- **Data block**:

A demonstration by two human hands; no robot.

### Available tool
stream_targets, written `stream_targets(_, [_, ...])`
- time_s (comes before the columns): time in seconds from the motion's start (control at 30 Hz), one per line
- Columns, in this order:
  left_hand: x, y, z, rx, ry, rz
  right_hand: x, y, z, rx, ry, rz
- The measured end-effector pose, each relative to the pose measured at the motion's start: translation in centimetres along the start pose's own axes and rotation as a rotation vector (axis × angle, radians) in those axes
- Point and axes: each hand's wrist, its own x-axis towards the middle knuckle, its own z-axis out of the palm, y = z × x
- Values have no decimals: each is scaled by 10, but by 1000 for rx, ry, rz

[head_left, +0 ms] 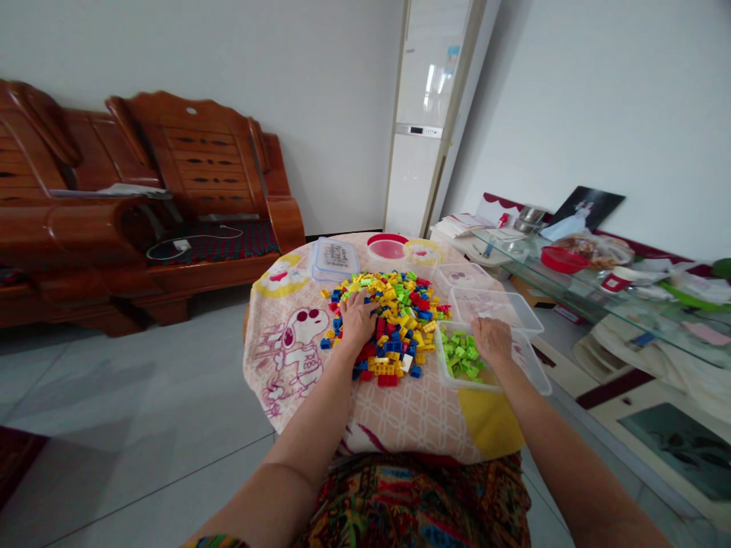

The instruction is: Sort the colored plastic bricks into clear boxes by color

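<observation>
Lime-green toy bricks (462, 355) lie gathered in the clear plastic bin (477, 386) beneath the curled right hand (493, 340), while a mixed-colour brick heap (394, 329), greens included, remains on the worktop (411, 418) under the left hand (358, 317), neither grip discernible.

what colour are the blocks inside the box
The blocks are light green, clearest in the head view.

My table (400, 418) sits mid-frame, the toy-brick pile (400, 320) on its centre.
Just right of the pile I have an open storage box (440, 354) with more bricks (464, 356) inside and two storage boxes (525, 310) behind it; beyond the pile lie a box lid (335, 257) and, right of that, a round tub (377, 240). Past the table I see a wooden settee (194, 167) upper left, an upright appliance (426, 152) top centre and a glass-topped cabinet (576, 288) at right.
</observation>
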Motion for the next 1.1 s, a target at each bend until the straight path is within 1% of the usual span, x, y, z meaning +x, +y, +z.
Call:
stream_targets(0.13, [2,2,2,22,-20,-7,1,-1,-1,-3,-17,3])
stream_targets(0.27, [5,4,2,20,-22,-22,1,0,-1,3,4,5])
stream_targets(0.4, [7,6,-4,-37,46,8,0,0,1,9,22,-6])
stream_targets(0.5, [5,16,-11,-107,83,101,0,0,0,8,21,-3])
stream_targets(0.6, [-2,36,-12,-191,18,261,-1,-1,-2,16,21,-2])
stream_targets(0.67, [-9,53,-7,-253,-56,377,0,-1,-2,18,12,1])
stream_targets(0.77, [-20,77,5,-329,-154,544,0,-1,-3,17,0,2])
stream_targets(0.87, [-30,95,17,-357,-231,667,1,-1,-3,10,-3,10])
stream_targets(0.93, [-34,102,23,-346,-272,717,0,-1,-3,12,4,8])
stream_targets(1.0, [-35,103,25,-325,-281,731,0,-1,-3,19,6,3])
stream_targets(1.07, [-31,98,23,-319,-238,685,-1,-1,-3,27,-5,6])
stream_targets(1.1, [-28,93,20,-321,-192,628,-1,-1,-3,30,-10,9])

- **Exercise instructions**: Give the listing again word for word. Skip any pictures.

- **Solution to the problem**:
A demonstration by two human hands; no robot.

### Available tool
stream_targets, written `stream_targets(_, [_, ...])`
- time_s (comes before the columns): time in seconds from the motion's start (control at 30 Hz), one per line
- Columns, in this order:
  left_hand: x, y, z, rx, ry, rz
  right_hand: x, y, z, rx, ry, rz
- The measured end-effector pose, each relative to the pose measured at the motion's start: translation in centimetres along the start pose's own axes and rotation as a rotation vector (axis × angle, radians) in those axes
- Point and axes: each hand's wrist, its own x-axis towards the middle knuckle, its own z-axis out of the palm, y = z × x
- Values have no decimals: each is scaled by 10, but by 1000 for rx, ry, rz

[head_left, +0 ms] 

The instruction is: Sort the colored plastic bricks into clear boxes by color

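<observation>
Lime-green toy bricks (462, 355) lie gathered in the clear plastic bin (477, 386) beneath the curled right hand (493, 340), while a mixed-colour brick heap (394, 329), greens included, remains on the worktop (411, 418) under the left hand (358, 317), neither grip discernible.

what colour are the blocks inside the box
The blocks are light green, clearest in the head view.

My table (400, 418) sits mid-frame, the toy-brick pile (400, 320) on its centre.
Just right of the pile I have an open storage box (440, 354) with more bricks (464, 356) inside and two storage boxes (525, 310) behind it; beyond the pile lie a box lid (335, 257) and, right of that, a round tub (377, 240). Past the table I see a wooden settee (194, 167) upper left, an upright appliance (426, 152) top centre and a glass-topped cabinet (576, 288) at right.
</observation>
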Motion for the next 1.1 s, a target at each bend until the straight path is within 1% of the usual span, x, y, z meaning +x, +y, +z.
Call:
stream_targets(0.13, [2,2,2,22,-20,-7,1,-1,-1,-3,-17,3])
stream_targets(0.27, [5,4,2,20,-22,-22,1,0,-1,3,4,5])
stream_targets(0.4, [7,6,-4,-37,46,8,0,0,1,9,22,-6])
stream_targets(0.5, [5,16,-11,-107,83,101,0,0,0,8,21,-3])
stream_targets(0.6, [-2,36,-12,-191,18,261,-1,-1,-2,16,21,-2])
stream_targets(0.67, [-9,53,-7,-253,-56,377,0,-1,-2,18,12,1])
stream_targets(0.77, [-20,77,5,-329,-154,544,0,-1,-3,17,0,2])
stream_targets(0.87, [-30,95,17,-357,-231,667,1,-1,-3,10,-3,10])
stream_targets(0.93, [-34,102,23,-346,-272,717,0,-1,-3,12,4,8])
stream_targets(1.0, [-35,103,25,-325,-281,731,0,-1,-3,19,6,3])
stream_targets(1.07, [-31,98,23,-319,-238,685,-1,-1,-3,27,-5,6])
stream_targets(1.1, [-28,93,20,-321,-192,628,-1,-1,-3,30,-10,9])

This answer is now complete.